ASSIGNED TASK: Print exactly the line that contains "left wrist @", then every following line through the end of the material; include nothing else and no pictures.

▼

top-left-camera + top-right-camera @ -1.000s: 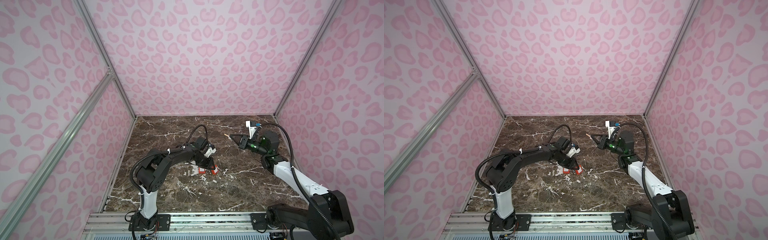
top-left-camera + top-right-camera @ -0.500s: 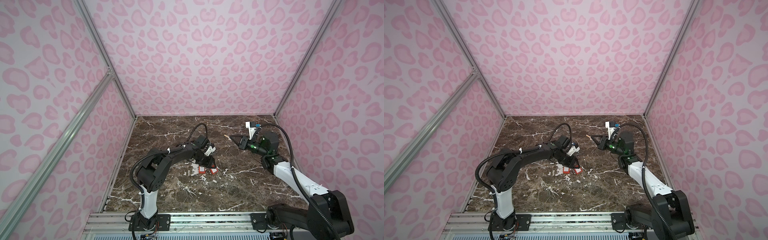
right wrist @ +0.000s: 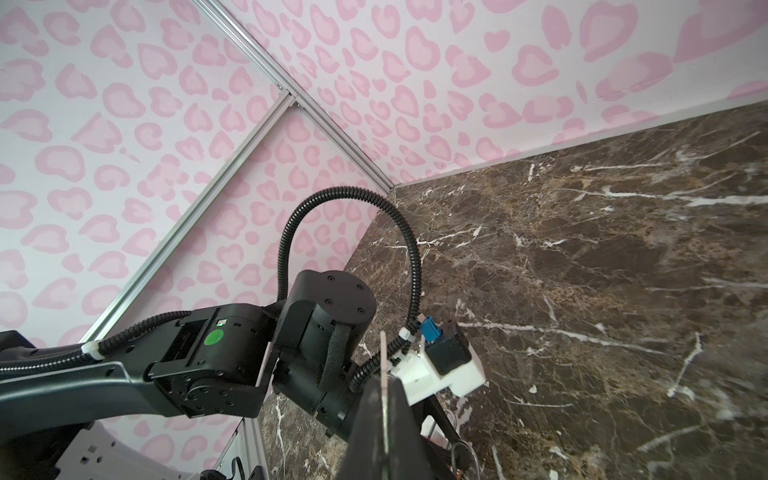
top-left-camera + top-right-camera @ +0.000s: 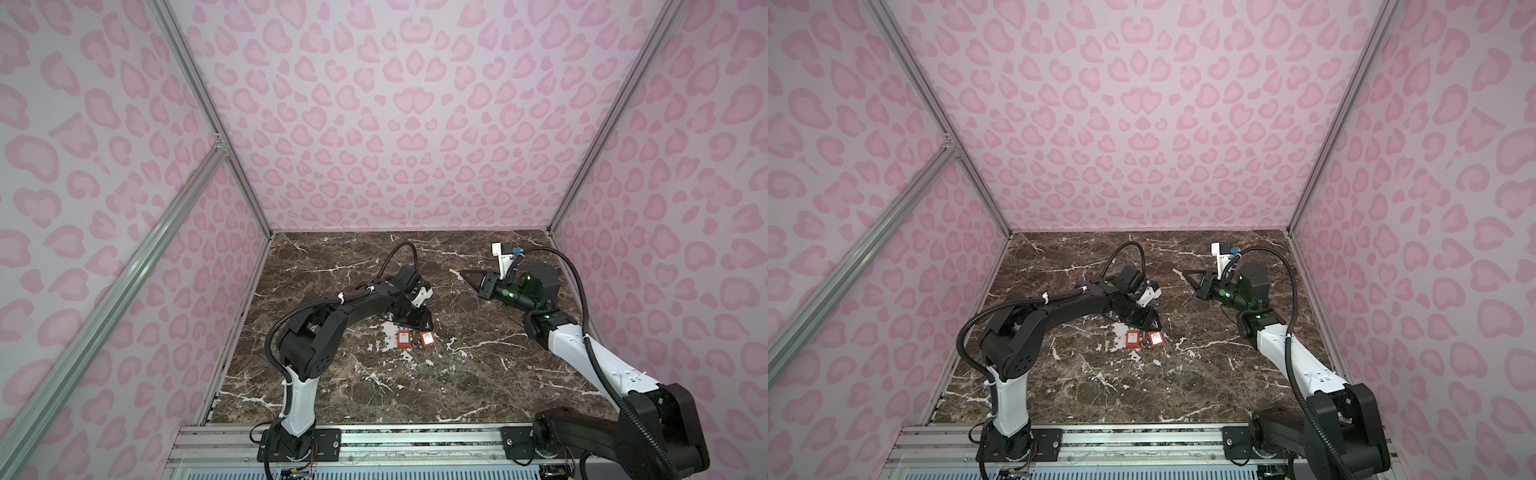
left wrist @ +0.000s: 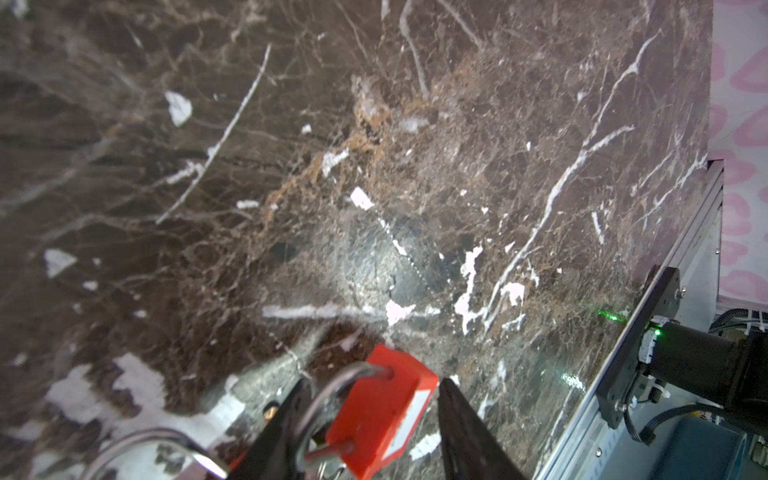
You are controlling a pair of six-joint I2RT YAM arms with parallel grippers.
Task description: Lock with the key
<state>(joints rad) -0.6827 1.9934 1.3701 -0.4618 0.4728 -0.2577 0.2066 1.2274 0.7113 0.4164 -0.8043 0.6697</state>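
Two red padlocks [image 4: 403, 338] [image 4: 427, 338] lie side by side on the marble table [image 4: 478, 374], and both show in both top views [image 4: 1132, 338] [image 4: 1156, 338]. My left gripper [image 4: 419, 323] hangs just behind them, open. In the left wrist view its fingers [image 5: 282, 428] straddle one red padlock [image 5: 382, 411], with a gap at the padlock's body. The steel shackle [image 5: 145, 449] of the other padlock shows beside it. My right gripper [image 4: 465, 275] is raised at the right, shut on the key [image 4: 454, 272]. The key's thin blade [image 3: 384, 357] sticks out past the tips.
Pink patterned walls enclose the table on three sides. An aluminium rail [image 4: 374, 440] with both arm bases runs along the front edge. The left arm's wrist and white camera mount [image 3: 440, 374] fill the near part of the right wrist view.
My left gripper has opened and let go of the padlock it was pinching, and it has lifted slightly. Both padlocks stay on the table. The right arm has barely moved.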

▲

RESULT FOR THIS EXERCISE:
left wrist @ +0.000s: 
You are controlling a pair of six-joint I2RT YAM arms with parallel grippers.
Task description: Lock with the key
<state>(joints rad) -0.6827 1.9934 1.3701 -0.4618 0.4728 -0.2577 0.2066 1.2274 0.7113 0.4164 -0.8043 0.6697</state>
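Two red padlocks [image 4: 403, 338] [image 4: 427, 338] lie side by side on the marble table [image 4: 478, 374], and both show in both top views [image 4: 1132, 338] [image 4: 1156, 338]. My left gripper [image 4: 419, 323] hangs just behind them, open. In the left wrist view its fingers [image 5: 282, 428] straddle one red padlock [image 5: 382, 411], with a gap at the padlock's body. The steel shackle [image 5: 145, 449] of the other padlock shows beside it. My right gripper [image 4: 465, 275] is raised at the right, shut on the key [image 4: 454, 272]. The key's thin blade [image 3: 384, 357] sticks out past the tips.
Pink patterned walls enclose the table on three sides. An aluminium rail [image 4: 374, 440] with both arm bases runs along the front edge. The left arm's wrist and white camera mount [image 3: 440, 374] fill the near part of the right wrist view.
My left gripper has opened and let go of the padlock it was pinching, and it has lifted slightly. Both padlocks stay on the table. The right arm has barely moved.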

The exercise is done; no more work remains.